— WORK TO COMPLETE —
Print every line of the listing below, starting with the line that holds "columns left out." and going on through the line that holds "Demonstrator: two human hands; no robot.", both included, and print nothing else.

— INFORMATION SHOWN —
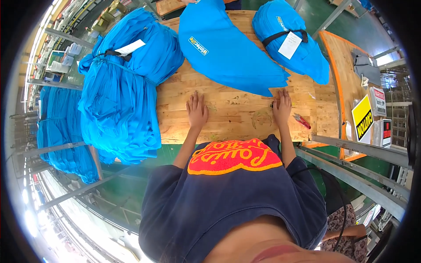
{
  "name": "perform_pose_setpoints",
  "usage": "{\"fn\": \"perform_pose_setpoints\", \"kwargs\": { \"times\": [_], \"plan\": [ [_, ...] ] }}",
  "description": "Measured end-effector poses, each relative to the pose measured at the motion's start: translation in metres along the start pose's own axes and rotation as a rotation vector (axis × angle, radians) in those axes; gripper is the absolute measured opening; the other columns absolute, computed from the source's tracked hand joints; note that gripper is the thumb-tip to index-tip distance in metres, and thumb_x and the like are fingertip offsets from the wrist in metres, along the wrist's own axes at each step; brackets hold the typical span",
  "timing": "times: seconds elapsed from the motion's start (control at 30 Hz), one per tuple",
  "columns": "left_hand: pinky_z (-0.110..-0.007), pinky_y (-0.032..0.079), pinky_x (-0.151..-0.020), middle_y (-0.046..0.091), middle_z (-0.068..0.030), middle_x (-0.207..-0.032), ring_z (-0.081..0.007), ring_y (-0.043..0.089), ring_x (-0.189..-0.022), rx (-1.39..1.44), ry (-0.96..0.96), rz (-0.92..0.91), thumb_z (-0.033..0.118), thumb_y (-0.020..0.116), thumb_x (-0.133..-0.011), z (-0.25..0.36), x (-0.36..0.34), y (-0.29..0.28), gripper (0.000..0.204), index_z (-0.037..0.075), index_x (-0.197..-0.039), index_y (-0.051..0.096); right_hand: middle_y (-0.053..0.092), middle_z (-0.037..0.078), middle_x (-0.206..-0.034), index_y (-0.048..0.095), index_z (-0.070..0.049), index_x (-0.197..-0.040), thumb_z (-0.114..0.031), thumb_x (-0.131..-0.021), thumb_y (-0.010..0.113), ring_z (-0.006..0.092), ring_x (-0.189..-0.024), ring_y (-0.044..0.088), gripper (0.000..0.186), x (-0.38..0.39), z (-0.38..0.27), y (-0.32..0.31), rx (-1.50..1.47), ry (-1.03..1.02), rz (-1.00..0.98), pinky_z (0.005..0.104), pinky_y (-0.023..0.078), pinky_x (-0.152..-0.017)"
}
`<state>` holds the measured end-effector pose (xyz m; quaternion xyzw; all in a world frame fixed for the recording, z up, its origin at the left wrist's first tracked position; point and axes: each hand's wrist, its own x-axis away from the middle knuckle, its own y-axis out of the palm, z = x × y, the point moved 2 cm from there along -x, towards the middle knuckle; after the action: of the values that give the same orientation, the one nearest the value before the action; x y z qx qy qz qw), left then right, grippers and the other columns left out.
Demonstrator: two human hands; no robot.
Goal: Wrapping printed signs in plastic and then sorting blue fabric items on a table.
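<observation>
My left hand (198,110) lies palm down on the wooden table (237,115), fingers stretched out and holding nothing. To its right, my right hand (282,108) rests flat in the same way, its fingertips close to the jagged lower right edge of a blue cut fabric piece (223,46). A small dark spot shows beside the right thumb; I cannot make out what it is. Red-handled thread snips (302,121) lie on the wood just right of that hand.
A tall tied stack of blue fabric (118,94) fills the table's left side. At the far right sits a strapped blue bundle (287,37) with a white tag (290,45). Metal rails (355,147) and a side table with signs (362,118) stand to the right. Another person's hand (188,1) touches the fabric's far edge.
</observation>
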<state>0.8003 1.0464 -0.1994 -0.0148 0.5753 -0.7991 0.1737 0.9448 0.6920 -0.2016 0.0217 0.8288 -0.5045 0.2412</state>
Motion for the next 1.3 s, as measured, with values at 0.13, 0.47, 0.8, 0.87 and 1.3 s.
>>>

— SOLUTION —
`<state>` holds the measured end-effector pose (xyz m; quaternion xyzw; all in a world frame fixed for the recording, z up, its origin at the left wrist's first tracked position; point and axes: each hand's wrist, its own x-axis away from the middle knuckle, its own y-axis out of the palm, z = x × y, the point moved 2 cm from there along -x, towards the middle knuckle; after the action: of the values that give the same orientation, the one nearest the value before the action; x y z qx qy qz qw), left then right, grippers and the other columns left out.
Demonstrator: two human hands; no robot.

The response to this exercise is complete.